- _DIRECTIONS_
In the records below, find the line with "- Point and", then retype it and every following line exactly, stopping after the line with "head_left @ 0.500". Leave the pictures out.

===============

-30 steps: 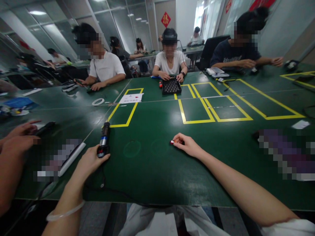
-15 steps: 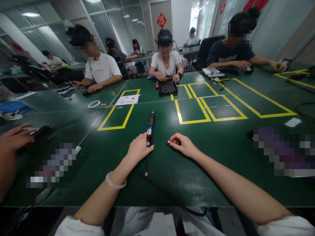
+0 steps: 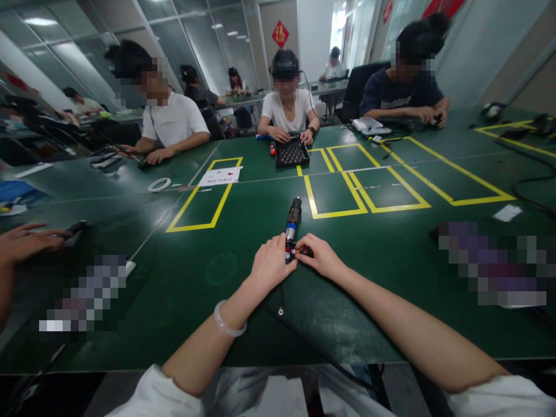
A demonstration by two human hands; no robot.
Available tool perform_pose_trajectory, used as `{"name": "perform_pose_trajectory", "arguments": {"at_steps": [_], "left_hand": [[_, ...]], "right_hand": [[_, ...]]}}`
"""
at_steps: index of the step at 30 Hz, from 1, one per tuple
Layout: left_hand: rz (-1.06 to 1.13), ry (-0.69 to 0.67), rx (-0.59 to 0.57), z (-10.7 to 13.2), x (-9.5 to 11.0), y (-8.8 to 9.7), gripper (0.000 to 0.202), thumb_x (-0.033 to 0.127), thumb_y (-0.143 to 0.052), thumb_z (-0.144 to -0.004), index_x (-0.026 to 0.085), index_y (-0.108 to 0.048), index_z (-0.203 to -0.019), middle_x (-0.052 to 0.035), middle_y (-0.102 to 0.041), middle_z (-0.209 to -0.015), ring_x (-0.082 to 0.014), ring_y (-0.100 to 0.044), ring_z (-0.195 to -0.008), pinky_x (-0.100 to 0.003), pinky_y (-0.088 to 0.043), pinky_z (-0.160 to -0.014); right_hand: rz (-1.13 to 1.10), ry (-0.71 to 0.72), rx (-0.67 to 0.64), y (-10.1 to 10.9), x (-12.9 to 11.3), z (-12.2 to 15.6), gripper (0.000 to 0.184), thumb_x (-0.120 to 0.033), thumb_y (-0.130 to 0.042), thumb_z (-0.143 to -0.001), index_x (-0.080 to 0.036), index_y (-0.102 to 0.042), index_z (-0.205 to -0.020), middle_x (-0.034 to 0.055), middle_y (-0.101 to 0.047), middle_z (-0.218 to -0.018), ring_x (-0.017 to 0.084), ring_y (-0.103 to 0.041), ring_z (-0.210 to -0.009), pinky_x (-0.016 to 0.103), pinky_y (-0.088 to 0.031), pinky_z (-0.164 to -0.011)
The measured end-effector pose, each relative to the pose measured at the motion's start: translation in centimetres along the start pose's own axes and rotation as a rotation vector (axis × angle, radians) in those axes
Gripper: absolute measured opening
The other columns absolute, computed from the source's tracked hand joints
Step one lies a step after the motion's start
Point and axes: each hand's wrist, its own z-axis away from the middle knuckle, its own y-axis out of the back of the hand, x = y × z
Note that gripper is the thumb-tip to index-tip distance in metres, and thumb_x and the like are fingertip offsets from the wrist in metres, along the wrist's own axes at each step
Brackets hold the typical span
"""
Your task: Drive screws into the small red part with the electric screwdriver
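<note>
My left hand [image 3: 272, 263] is closed around the rear of an electric screwdriver [image 3: 292, 223], a dark tool with a blue band and a silver section, its nose pointing away from me. In my right hand [image 3: 322, 255] a small red and orange piece with a dark end [image 3: 304, 251] is pinched between the fingers. Its kind is too small to make out. The piece is right at the tool's rear, next to my left fingertips; whether they touch I cannot tell. A black cable [image 3: 313, 344] with a small ring terminal [image 3: 281, 311] beside it lies below my hands.
Yellow tape rectangles [image 3: 339, 215] mark the green table [image 3: 182, 324]. A white paper [image 3: 220, 176] and a tape roll [image 3: 159, 185] lie ahead on the left. Across the table, a person handles a black tray [image 3: 292, 161]. Another person's hand [image 3: 32, 240] reaches in at left.
My left hand and the electric screwdriver have moved right, towards my right hand. The gap between the tool's rear and the small red and orange piece has closed. The tool's nose looks shorter now.
</note>
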Motion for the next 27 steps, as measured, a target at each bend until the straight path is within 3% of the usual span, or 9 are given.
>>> {"name": "perform_pose_trajectory", "arguments": {"at_steps": [5, 11, 16, 22, 27], "left_hand": [[0.01, 0.006, 0.03, 0.2, -0.1, -0.2, 0.062, 0.045, -0.057, -0.079, 0.019, -0.038, -0.132, -0.0133, -0.049, -0.128, -0.0273, -0.053, -0.107, -0.035, -0.043, -0.084], [0.014, 0.035, 0.062, 0.2, 0.0, 0.0, 0.059, 0.051, -0.052, -0.083, 0.021, -0.039, -0.132, -0.0115, -0.05, -0.117, -0.0256, -0.053, -0.1, -0.034, -0.044, -0.078], [-0.028, 0.045, 0.06, 0.2, -1.1, 0.3, 0.055, 0.051, -0.051, -0.085, 0.023, -0.04, -0.132, -0.0101, -0.05, -0.114, -0.0245, -0.053, -0.1, -0.033, -0.045, -0.078], [-0.059, 0.009, 0.034, 1.9, -3.9, 1.4, 0.057, 0.051, -0.049, -0.085, 0.025, -0.04, -0.135, -0.0103, -0.051, -0.116, -0.0256, -0.054, -0.1, -0.034, -0.046, -0.079], [-0.12, 0.097, 0.008, 5.2, -8.6, 2.4, 0.061, 0.057, -0.044, -0.085, 0.025, -0.04, -0.137, -0.0104, -0.05, -0.121, -0.0261, -0.055, -0.1, -0.036, -0.047, -0.082]], "right_hand": [[-0.007, -0.018, 0.005, 0.0, -0.3, 0.3, 0.015, -0.019, -0.062, -0.083, -0.021, -0.058, -0.097, 0.0013, -0.061, -0.084, 0.016, -0.058, -0.073, 0.027, -0.045, -0.067], [-0.015, -0.029, 0.001, 0.6, -1.0, 0.5, 0.011, -0.025, -0.057, -0.088, -0.021, -0.057, -0.098, 0.0021, -0.066, -0.085, 0.016, -0.061, -0.072, 0.028, -0.046, -0.068], [-0.158, 0.023, -0.123, 0.7, -1.7, 0.6, 0.024, -0.024, -0.056, -0.088, -0.021, -0.054, -0.111, 0.0045, -0.067, -0.102, 0.018, -0.064, -0.086, 0.03, -0.049, -0.077], [-0.147, 0.065, -0.179, 0.3, -1.9, 0.6, 0.034, -0.025, -0.062, -0.084, -0.02, -0.054, -0.117, 0.0078, -0.064, -0.11, 0.021, -0.061, -0.098, 0.036, -0.047, -0.089], [-0.266, 0.015, -0.167, 0.4, -1.4, 0.5, 0.027, -0.022, -0.059, -0.087, -0.019, -0.055, -0.113, 0.0056, -0.067, -0.101, 0.017, -0.062, -0.091, 0.032, -0.048, -0.085]]}}
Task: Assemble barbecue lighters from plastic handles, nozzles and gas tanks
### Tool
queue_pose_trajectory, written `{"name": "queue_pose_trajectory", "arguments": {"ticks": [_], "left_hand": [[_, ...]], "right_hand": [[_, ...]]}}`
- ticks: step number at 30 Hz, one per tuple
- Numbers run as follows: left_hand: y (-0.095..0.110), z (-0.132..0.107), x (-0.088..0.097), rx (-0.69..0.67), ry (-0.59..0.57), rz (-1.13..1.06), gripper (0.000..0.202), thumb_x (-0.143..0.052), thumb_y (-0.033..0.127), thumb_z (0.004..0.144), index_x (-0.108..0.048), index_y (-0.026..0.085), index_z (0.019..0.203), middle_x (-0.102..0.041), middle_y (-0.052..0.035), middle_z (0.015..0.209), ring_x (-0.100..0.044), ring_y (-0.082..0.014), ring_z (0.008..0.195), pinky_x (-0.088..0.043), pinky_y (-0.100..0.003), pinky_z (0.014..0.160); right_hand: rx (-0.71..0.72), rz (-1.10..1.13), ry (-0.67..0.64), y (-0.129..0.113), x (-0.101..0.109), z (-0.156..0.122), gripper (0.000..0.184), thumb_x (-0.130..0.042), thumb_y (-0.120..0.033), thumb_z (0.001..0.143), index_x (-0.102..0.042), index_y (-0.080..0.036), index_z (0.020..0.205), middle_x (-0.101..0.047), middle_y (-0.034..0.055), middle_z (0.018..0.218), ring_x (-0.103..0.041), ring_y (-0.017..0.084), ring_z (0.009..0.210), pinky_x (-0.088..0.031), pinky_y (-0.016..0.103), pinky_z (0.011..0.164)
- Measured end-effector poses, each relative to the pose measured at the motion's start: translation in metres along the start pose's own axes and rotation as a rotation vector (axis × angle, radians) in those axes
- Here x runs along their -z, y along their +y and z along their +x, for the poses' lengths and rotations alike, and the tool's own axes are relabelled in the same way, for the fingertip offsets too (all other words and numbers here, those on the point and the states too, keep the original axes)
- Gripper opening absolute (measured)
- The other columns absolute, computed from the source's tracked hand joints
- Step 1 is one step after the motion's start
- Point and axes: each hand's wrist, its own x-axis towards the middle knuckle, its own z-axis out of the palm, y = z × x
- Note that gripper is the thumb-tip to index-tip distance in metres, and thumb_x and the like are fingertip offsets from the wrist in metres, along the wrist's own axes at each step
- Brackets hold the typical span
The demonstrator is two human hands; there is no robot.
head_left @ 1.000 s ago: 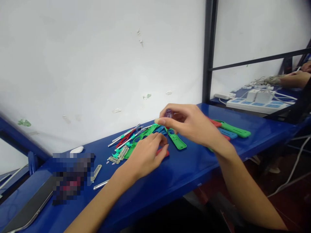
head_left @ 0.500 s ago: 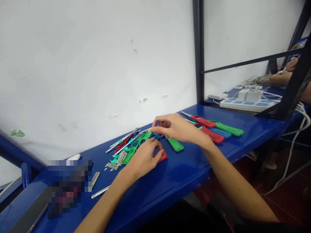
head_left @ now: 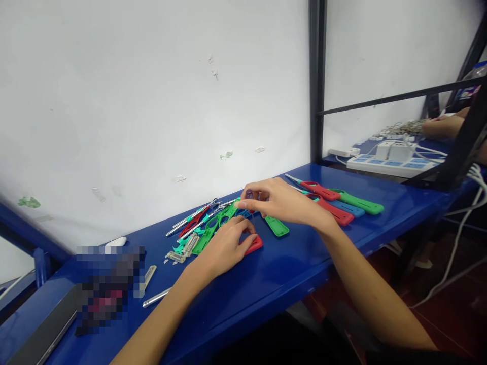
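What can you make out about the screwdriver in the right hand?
The screwdriver has a dark purple handle that looks like translucent plastic, and a thin shaft. It stands nearly upright, pointing down, its handle gripped between the thumb and fingers of the right hand. The shaft runs down to the red casing at the left hand; whether its tip touches, I can't tell.

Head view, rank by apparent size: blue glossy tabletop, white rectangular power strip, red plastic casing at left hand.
1. Blue glossy tabletop
2. White rectangular power strip
3. Red plastic casing, partly hidden by left hand
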Motion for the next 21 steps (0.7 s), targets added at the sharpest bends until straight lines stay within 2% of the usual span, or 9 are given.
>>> {"name": "queue_pose_trajectory", "arguments": {"ticks": [6, 15, 21], "left_hand": [[-0.0017, 0.0005, -0.0032, -0.021, -0.015, -0.01, 0.017, -0.052, 0.029, 0.105, -0.065, 0.022, 0.097, -0.069, -0.0072, 0.106, -0.067, -0.026, 0.102, -0.052, -0.041, 0.095], [-0.0013, -0.0001, -0.0058, 0.001, 0.027, -0.082, 0.014, -0.054, 0.028, 0.103, -0.065, 0.022, 0.095, -0.069, -0.0066, 0.107, -0.065, -0.0253, 0.102, -0.05, -0.04, 0.096], [0.0041, 0.0014, -0.0023, 0.055, 0.075, -0.196, 0.013, -0.055, 0.026, 0.102, -0.065, 0.021, 0.096, -0.072, -0.0033, 0.094, -0.066, -0.0211, 0.087, -0.05, -0.034, 0.083]], "right_hand": [[0.008, -0.022, -0.011, -0.0006, -0.0004, 0.0, 0.038, -0.062, -0.056, 0.099, -0.074, -0.022, 0.089, -0.065, -0.0019, 0.066, -0.058, 0.014, 0.061, -0.036, 0.029, 0.059], [0.022, -0.046, 0.015, -0.0005, -0.0003, -0.0003, 0.039, -0.061, -0.056, 0.1, -0.075, -0.022, 0.089, -0.063, -0.0023, 0.063, -0.053, 0.013, 0.059, -0.034, 0.029, 0.059], [0.023, -0.038, 0.108, -0.0052, 0.0036, -0.0045, 0.037, -0.062, -0.055, 0.1, -0.073, -0.022, 0.085, -0.06, -0.0041, 0.065, -0.05, 0.012, 0.059, -0.033, 0.028, 0.057]]}}
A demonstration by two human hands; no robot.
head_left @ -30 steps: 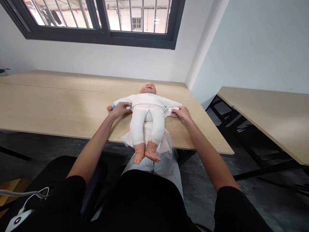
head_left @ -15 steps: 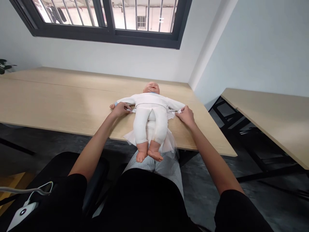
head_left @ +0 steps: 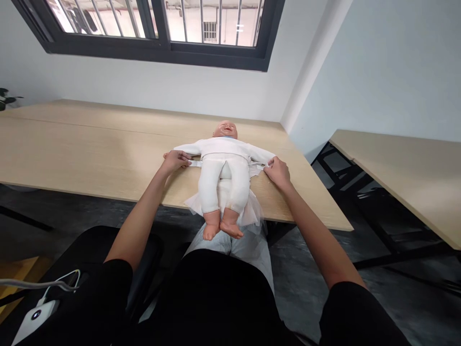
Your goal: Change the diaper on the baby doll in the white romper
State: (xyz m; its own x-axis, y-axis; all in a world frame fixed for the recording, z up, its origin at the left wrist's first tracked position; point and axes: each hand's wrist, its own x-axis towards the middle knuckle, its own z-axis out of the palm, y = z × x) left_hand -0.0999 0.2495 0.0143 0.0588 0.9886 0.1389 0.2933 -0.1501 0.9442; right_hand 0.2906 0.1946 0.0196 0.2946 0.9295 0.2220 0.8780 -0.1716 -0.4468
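Observation:
A baby doll [head_left: 224, 147] in white clothes lies on its back on the wooden table [head_left: 108, 158], its bare feet reaching past the front edge. Spread beneath its hips is a white diaper [head_left: 254, 211], whose front flap hangs over the edge between and around the legs. At the doll's waist, my left hand [head_left: 175, 161] pinches the end of one diaper tab [head_left: 195, 164], drawn out flat to the left. My right hand [head_left: 277, 172] has its fingers closed on the diaper's opposite side wing [head_left: 256, 169], beside the doll's sleeve.
A barred window [head_left: 216, 29] is set in the wall behind the table. Another table [head_left: 403, 168] stands to the right. Close to my left side are a black chair [head_left: 97, 240] and a white device [head_left: 36, 317] with a cable. A plant [head_left: 7, 98] shows at far left.
My left hand has moved slightly left and up, and more of the diaper tab now shows stretched out. My right hand has barely shifted; the doll lies as before.

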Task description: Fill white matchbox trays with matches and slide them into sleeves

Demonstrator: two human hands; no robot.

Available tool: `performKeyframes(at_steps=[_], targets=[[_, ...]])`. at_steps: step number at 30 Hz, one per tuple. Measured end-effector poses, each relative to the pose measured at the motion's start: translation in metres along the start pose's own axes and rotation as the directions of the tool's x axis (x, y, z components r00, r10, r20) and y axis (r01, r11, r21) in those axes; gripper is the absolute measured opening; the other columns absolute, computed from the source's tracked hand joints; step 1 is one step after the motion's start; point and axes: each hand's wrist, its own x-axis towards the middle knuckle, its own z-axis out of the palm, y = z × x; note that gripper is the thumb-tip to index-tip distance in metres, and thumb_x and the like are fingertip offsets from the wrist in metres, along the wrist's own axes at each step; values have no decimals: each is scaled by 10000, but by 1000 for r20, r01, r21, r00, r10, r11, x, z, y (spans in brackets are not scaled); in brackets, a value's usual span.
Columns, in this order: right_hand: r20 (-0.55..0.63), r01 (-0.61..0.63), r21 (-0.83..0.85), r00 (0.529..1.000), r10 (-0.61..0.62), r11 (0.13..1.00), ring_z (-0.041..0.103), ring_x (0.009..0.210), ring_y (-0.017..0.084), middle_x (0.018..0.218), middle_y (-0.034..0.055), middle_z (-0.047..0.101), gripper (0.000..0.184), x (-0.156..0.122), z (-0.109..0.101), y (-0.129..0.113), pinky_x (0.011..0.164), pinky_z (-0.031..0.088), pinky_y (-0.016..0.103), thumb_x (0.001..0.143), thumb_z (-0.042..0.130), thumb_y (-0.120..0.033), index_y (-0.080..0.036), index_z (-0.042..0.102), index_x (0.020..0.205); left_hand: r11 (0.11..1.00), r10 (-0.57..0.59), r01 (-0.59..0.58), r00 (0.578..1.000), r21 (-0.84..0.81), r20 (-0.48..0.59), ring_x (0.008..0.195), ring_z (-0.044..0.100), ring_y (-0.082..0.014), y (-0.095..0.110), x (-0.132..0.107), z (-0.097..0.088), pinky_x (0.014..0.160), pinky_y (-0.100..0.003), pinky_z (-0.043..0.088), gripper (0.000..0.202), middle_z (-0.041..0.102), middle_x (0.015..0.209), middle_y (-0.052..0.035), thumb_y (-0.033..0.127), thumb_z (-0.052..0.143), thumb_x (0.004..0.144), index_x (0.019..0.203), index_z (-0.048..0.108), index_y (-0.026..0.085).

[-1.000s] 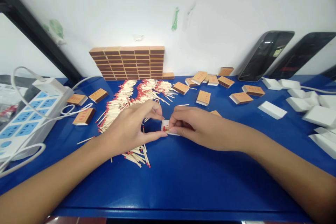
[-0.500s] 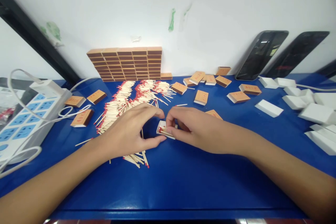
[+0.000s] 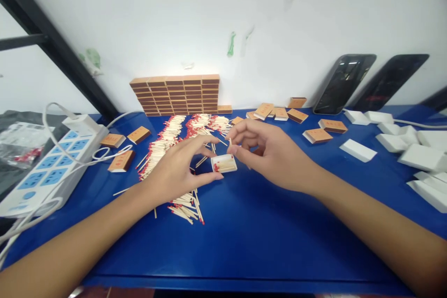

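Note:
A small white matchbox tray (image 3: 233, 168) lies on the blue table with several red-headed matches (image 3: 223, 167) inside. My left hand (image 3: 181, 163) curves around the tray's left end, thumb and forefinger spread apart; whether they touch the tray I cannot tell. Just above the tray's right end, my right hand (image 3: 270, 156) pinches a single match (image 3: 230, 142) upright between thumb and forefinger. A large heap of loose matches (image 3: 164, 142) spreads behind and beneath my left hand, and a smaller bunch (image 3: 183, 210) lies in front of it.
Against the wall stands a stacked block of matchboxes (image 3: 178, 97). More matchboxes (image 3: 264, 111) lie scattered at the back, left and right. White empty trays (image 3: 419, 153) pile up at far right, near two dark phones (image 3: 345, 84) leaning on the wall. A power strip (image 3: 52, 167) with white cables sits left.
My right hand has risen out of the tray and moved slightly right and back, now with a match in its fingertips. The matches in the tray show more fully. The camera view has shifted slightly.

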Motion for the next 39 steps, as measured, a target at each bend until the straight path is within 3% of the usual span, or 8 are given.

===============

- _TASK SOLUTION_
- Point and axes: each hand's wrist, its own x-axis towards the middle knuckle, its own z-axis out of the palm, y = z × x
- Note that gripper is the thumb-tip to index-tip distance in metres, and thumb_x and the like are fingertip offsets from the wrist in metres, along the wrist's own axes at each step
- Brackets hold the typical span
The demonstrator is two human hands; there is no robot.
head_left @ 1.000 s ago: 
head_left @ 0.500 s ago: 

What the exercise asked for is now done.